Mathias Alencastro frisou que o Presidente do Brasil promove, desde que assumiu o cargo, o primeiro governo “antilusófono” da história, tendo “consequências imediatas na própria existência da CPLP”.
O analista brasileiro Mathias Alencastro considera que o Brasil tem, pela primeira vez, um Governo ‘antilusófono’ e dificilmente cumprirá a recente promessa de se engajar mais na Comunidade dos Países de Língua Portuguesa (CPLP).
Investigador do Centro Brasileiro de Análise e Planejamento (Cebrap) e doutor em ciência política pela Universidade de Oxford, Alencastro frisou que o Presidente do Brasil, Jair Bolsonaro, promove desde que assumiu o cargo o primeiro Governo ‘antilusófono’ da história na medida em que “nunca reivindicou a aliança tradicional com Portugal, nunca reivindicou a presença do Brasil em África”, e acrescentou que isto “tem consequências imediatas na própria existem da CPLP”.
Numa viagem à Portugal concluída no início deste mês, o ministro das Relações Exteriores brasileiro, Carlos Alberto Franco França, assegurou o Brasil quer reforçar seu papel na CPLP e destacou a importância dos valores da organização lusófona, “partindo da ampla base geográfica que tem a CPLP, agora reforçada pela quantidade de observadores [associados]”.
Questionado sobre a possibilidade destas intenções se tornarem realidade, o investigador do Cebrap reconheceu que o ministro tenta normalizar as relações Exteriores do país muito deterioradas pelo ministro que o antecedeu no Governo Bolsonaro, mas considerou que tal intenção dificilmente se concretizará.
“Acho que não podemos esperar nada do Governo. Vimos que as iniciativas que o Itamaraty [Ministério das Relações exteriores do Brasil] teve em relação a China, de pacificar um pouco as relações com Pequim, foram imediatamente sabotadas pelo vandalismo verbal do Presidente da República”, disparou.
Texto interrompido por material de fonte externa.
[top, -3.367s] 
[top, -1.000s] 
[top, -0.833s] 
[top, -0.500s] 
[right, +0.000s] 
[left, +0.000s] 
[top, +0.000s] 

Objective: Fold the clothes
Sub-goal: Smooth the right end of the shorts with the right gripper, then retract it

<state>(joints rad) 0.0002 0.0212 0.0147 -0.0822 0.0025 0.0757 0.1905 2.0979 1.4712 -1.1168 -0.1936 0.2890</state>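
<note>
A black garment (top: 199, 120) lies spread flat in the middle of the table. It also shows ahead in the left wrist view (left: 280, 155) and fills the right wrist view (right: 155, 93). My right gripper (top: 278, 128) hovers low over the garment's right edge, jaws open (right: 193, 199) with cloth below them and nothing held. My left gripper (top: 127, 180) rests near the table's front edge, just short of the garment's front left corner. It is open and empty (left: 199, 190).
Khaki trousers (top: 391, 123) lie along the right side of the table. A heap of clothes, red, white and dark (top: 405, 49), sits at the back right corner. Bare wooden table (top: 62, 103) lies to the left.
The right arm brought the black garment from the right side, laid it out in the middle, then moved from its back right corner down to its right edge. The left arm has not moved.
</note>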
“Não podemos esperar nada do Governo [do presidente, Jair] Bolsonaro, sobretudo nas relações com Portugal porque é um Governo que tinha um projeto ultraconservador de política externa, um projeto exotérico populista que envolvia Israel, a Polónia, os Estados Unidos, e que entrou em colapso com a derrota do [ex-presidente americano Donald] Trump. O Brasil nunca substituiu este projeto”, completou.
Segundo o investigador, que recentemente lançou uma coletânea de artigos num livro chamado “Brazil-Africa Relations in the 21st Century: Surge to Downturn and Beyond”, (Relações Brasil-África no século 21: do crescimento à desaceleração e além), junto com o Pedro Seabra, professor-associado do Instituto Universitário de Lisboa, nesnte momento, um ano antes das próximas presidenciais brasileiras, será muito difícil esperar que o país reconstrua uma politica externa baseada nos eixos tradicionais da diplomacia.
Alencastro também instou Portugal a manifestar-se em favor da democracia no Brasil, que ele considera ameaçada pelo Governo Bolsonaro, e a deixar o que classificou de uma “posição de neutralidade” neste momento conturbado das relações lusófonas.
“Portugal optou por uma neutralidade táctica em relação ao Bolsonaro, que terá custos para diplomacia portuguesa no Brasil. O facto de Portugal não ter se manifestado uma única vez contra as ameaças autoritárias do Governo Bolsonaro (…) optar por ficar numa zona de conforto, numa neutralidade, foi um sinal de fraqueza da parte de Portugal”, conclui o investigador.